- WHAT IS NEEDED
Word for word, copy the lines from the one with "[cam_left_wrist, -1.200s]" to the last line of the data below, counting both, and keep every picture out.

- ENTRIES SHOWN
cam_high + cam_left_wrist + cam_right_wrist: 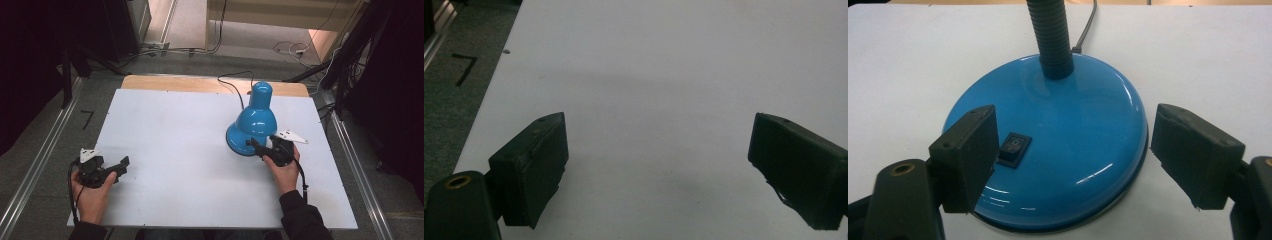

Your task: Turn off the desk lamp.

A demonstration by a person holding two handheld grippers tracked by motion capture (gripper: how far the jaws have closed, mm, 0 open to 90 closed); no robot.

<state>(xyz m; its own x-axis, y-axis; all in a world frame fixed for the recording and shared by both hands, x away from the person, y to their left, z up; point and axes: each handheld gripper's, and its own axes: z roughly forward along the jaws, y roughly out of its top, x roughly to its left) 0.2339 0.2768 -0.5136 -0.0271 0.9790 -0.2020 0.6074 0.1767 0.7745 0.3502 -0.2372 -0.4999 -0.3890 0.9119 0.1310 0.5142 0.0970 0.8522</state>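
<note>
While the blue lamp (252, 125) stood toward the desk's (175, 150) far right corner, the right claw (1073, 150) hung spread at its base, one jaw just beside the black rocker switch (1014, 147). The left claw (659, 165) lay spread near the desk's near left corner, holding nothing.

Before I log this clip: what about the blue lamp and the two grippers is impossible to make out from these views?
- Switch position: right gripper view, rocker too small to read, with one jaw of the right gripper partly in front.
- Lamp base near rim: right gripper view, cut off by the bottom edge.
- Where the lamp cord ends: high view, runs off the table's far edge.
- Left gripper: open over the bare table, nothing between the jaws.
</note>
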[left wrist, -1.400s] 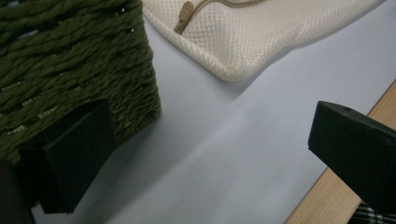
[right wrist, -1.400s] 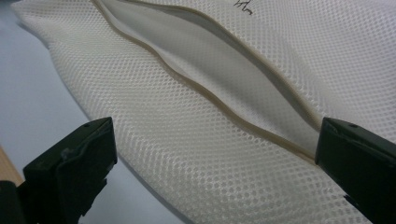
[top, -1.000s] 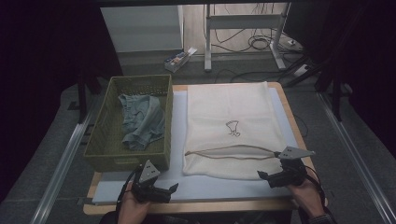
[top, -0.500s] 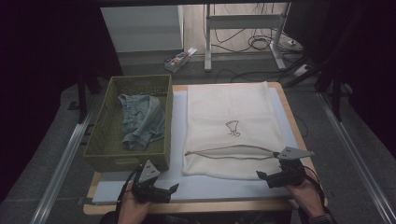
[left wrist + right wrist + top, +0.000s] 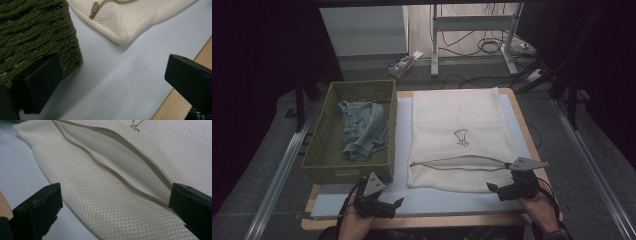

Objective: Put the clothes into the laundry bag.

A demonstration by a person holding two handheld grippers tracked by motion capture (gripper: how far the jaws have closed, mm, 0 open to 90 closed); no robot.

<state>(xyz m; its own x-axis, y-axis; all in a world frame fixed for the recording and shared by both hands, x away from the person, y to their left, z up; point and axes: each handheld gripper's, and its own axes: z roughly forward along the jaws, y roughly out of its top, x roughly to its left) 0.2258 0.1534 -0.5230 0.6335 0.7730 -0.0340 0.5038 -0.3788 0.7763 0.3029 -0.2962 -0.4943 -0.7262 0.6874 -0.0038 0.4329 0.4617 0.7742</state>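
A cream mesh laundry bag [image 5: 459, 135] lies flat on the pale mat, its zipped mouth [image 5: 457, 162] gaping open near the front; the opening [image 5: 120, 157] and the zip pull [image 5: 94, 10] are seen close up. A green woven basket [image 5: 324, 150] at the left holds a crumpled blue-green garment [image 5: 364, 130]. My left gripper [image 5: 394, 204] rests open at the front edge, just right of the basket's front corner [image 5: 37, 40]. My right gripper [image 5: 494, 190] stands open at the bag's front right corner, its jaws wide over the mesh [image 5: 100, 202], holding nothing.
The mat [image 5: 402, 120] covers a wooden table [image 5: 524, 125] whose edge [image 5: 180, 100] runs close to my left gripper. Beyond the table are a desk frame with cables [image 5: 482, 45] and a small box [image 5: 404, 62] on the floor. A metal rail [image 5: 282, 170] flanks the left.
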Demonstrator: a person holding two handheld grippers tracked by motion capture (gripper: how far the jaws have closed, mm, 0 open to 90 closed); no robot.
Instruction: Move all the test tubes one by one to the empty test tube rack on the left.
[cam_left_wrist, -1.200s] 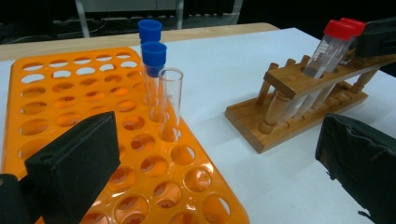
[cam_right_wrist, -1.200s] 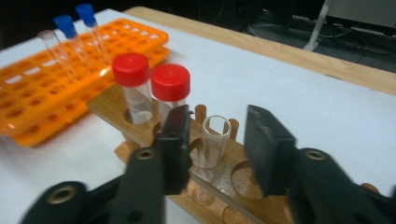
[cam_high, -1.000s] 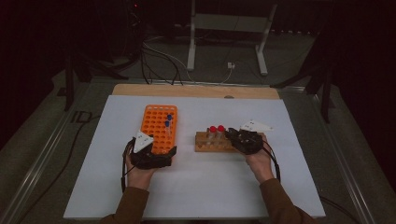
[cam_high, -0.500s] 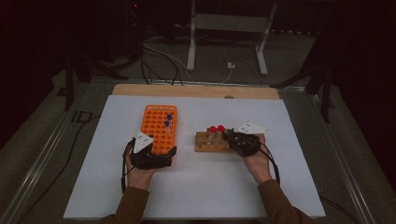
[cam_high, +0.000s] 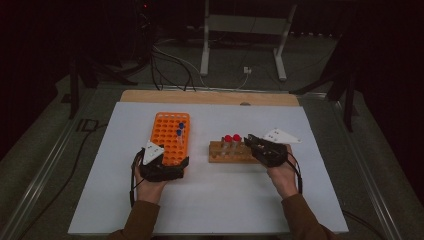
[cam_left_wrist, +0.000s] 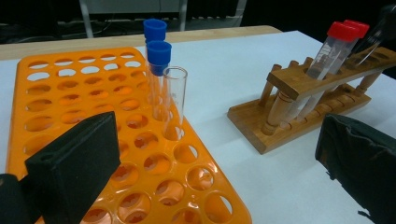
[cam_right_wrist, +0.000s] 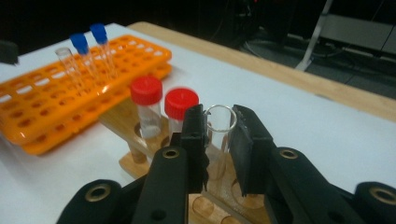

- SOLUTION FOR THIS EXERCISE
[cam_left_wrist, -1.200s] 
[cam_right_wrist, -1.200s] 
[cam_high, -1.000s] 
[cam_high, -0.500s] 
[cam_high, +0.000s] 
[cam_left_wrist, +0.000s] 
[cam_right_wrist, +0.000s] 

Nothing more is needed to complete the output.